- [Exercise goal] The response must consist of each line in the listing that has the word "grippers" in it.
*** Source data Section Begins ***
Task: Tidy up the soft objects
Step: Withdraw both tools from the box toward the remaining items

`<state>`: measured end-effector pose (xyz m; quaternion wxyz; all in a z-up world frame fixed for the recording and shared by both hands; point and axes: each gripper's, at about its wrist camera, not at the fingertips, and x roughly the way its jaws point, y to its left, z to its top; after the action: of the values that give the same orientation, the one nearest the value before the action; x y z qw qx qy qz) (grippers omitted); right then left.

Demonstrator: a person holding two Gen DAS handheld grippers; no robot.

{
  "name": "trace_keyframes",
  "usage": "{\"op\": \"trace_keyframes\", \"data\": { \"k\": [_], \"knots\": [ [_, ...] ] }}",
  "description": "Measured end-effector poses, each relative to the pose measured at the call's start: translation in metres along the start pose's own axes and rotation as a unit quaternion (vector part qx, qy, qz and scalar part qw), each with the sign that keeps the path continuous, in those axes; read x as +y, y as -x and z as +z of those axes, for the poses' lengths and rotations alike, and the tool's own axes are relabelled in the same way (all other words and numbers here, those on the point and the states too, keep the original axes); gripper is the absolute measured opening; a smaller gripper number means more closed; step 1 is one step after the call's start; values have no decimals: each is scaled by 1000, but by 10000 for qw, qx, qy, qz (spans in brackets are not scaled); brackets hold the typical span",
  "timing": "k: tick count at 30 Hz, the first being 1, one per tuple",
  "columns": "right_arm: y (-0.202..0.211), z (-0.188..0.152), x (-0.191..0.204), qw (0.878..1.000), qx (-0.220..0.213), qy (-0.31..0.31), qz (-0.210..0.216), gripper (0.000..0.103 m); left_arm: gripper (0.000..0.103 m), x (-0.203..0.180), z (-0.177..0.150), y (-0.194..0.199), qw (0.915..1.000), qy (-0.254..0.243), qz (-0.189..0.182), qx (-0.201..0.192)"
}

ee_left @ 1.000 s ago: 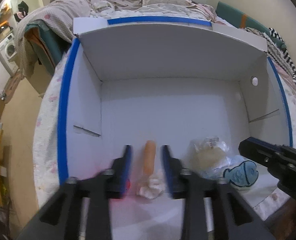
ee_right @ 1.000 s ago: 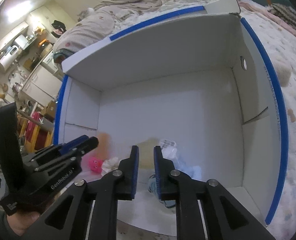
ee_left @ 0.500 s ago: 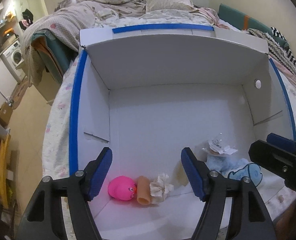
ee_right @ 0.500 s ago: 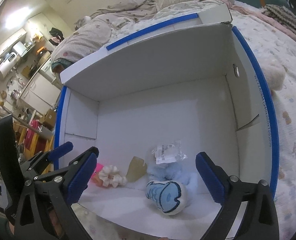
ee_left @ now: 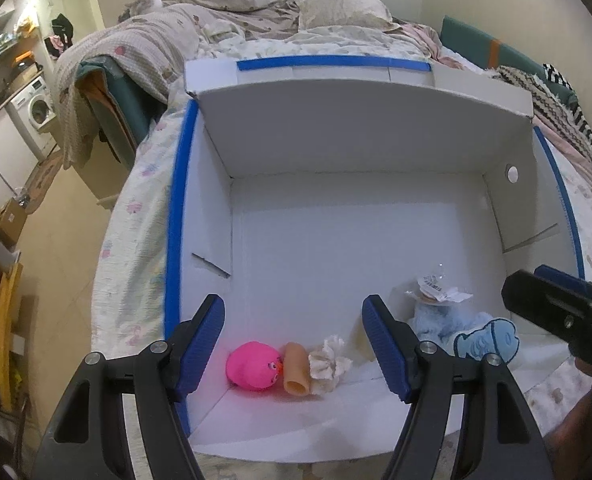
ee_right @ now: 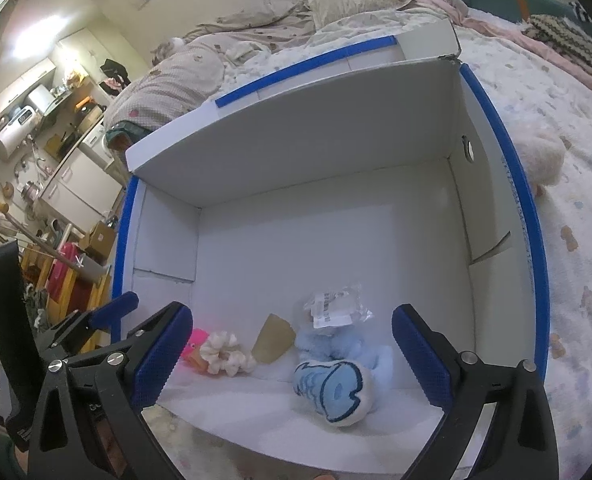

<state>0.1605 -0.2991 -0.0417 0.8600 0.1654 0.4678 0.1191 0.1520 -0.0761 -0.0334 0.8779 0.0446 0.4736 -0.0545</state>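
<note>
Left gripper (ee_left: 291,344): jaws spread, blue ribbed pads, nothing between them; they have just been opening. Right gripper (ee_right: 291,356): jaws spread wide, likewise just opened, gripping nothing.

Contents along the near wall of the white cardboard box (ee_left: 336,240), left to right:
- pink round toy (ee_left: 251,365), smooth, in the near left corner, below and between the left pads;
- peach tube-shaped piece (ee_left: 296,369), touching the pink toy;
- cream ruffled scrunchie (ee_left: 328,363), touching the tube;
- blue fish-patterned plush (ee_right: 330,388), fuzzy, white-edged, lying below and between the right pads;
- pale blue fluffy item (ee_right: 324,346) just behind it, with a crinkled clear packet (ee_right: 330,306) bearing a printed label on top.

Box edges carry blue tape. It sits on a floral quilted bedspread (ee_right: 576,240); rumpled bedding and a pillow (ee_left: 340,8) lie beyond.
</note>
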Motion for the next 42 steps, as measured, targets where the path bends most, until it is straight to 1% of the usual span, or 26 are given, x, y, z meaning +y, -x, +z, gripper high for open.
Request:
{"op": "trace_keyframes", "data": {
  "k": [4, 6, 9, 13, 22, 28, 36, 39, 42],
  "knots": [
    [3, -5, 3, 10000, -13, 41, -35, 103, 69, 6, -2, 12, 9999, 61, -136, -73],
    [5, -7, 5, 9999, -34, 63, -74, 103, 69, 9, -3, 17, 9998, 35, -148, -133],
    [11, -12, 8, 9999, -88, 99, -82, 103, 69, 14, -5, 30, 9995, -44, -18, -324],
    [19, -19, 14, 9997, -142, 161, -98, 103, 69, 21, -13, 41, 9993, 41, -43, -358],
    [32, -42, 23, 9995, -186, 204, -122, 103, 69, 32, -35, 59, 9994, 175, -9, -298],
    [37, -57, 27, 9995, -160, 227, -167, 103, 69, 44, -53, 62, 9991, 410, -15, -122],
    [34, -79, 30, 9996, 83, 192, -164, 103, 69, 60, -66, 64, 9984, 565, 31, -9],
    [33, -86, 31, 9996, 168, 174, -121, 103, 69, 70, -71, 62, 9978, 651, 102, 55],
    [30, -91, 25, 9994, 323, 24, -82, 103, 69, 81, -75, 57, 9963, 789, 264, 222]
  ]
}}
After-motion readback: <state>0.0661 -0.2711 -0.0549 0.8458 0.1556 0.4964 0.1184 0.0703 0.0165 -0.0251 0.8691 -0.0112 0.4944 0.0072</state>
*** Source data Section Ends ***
- [Answer space]
`<state>`: measured end-effector pose (xyz m; quaternion wxyz; all in a z-up world frame fixed for the recording and shared by both hands; point and axes: each gripper's, at about its wrist camera, not at the fingertips, and x roughly the way its jaws point, y to its left, z to its top; after the action: of the values that give the same orientation, the one nearest the value before the action; x y z qw qx qy qz) (grippers omitted); right then left.
Demonstrator: a person holding two Gen DAS handheld grippers; no robot.

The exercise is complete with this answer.